This is related to Teaching/Pensions: My husband is a teacher in a job he does not love (and increasingly dislikes). He has 11 more years to get to his full retirement (in his plan, this is currently 50% of his pay for life starting at his date of departure, which would be 54 yrs old, plus health insurance benefits at current teacher rates - this is all assuming they don’t gut the state of VA teacher's retirement plans). He would get a fraction of those benefits if he left now (something like $45K in a refundable account that he paid in and about $500/month starting at retirement age of 59.5, I assume?). I've found this info from doing some research on the state calculators, but unfortunately his school doesn’t know how to respond to our questions since I guess not a lot of people leave to stop working completely this early. Does anyone have experience with this? How did it work for you? Did you stay or did you leave? Another option he’s considering is to leave to work in a lower-stress state job with a lower salary for a few years and maybe to teach again right before retirement.
We are getting fairly well-prepared otherwise. We have jointly saved about $650K in a variety of retirement (ECAP, Roth, 457 and 403B), Vanguard, and an HSA and have a pretty good amount of equity in our house on top of that. I think we're pretty close to FI, but we’d have to move to a lower cost of living area if we decided to both completely separate from work. So, we’re likely going to continue work for a few more years to secure things a little better.
Any advice on the teaching front?
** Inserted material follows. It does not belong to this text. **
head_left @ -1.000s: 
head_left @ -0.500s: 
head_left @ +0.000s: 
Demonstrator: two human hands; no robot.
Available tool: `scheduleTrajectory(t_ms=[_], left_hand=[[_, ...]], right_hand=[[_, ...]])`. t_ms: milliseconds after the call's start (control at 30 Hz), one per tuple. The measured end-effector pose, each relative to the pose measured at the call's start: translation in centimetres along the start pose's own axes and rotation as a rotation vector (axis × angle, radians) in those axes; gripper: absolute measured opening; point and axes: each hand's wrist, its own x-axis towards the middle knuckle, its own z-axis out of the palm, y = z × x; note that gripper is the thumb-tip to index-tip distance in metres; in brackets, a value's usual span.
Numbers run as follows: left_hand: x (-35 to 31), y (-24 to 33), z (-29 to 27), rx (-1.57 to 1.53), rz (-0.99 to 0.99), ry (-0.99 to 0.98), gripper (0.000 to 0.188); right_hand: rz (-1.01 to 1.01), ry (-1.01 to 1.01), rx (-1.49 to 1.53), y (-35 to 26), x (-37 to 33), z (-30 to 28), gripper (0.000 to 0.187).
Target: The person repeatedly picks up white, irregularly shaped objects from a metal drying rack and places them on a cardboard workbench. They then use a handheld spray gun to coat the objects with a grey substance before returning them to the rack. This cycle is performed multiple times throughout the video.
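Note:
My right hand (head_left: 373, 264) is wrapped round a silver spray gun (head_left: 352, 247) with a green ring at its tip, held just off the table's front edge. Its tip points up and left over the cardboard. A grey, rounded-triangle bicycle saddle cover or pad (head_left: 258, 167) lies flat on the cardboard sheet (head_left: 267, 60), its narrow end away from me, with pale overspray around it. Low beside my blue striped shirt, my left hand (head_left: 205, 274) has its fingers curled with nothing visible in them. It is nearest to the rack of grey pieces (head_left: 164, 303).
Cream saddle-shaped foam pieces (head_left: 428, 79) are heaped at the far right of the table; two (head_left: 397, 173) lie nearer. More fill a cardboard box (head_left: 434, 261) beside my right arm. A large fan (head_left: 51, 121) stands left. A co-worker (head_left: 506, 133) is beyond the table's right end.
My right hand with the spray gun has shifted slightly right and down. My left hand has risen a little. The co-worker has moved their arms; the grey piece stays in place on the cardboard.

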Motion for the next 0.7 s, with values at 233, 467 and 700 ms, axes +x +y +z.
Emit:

My concerns are two-fold. One, my husband really is unhappy teaching and I think would like to go (but as is the case with many teachers I know, doesn't feel like he's qualified for other work, which he is, but that's another story) and two, I think we both have a really hard time leaving all that money on the table (something like $1M over the course of retirement).
I’m planning a separate post about the details of our financial plan, but haven’t quite put all that together. My question there centers around how to figure out how prepared we actually are. We’ve had a hard time finding a financial planner (or really anyone) who “gets” what we’re trying to do and agrees it’s feasible.
Thanks in advance!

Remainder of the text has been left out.